▶ _Work to complete_:
Would you copy all lines in the data that contain the word "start"?

▶ _Data records_:
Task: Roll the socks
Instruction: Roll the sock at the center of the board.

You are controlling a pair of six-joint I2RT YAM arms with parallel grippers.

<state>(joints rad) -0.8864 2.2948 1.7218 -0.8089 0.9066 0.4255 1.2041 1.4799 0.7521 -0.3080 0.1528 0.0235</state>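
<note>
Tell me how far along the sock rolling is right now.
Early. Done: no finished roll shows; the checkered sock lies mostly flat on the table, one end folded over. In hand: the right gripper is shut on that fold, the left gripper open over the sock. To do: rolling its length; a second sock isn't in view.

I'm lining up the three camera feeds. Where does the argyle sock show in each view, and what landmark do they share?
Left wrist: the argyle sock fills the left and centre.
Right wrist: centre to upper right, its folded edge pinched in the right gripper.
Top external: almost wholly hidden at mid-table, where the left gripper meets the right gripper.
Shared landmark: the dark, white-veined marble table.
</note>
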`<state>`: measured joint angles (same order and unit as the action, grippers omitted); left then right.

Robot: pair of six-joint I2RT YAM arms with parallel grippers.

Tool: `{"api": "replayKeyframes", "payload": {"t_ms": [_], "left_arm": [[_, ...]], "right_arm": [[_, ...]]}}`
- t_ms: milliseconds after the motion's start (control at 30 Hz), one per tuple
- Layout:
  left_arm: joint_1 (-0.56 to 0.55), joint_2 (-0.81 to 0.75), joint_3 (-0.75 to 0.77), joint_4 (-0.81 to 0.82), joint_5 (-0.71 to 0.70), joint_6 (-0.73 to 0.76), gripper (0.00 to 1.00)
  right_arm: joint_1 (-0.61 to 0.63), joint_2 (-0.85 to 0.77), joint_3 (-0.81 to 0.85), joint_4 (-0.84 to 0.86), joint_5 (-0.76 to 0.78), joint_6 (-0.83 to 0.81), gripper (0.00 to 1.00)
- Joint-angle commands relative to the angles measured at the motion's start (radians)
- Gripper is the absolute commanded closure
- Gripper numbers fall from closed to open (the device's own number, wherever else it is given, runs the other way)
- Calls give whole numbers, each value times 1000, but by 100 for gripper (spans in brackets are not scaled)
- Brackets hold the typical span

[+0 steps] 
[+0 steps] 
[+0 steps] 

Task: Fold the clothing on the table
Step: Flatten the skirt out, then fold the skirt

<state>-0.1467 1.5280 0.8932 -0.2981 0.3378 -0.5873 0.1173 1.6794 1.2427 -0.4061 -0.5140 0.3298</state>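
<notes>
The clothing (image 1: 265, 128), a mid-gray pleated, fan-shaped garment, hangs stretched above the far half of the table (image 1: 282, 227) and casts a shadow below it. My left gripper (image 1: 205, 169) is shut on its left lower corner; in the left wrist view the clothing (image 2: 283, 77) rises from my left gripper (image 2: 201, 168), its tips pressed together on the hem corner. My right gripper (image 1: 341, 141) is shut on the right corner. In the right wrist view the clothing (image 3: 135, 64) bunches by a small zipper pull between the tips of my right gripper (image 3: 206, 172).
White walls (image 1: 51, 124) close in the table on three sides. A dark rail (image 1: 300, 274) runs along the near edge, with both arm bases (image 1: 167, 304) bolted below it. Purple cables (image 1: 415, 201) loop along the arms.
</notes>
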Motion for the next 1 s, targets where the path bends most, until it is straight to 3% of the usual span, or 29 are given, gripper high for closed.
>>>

▶ _Task output_:
- t_ms: milliseconds after the motion's start (control at 30 Hz), one per tuple
- Joint-angle commands relative to the angles measured at the motion's start (radians)

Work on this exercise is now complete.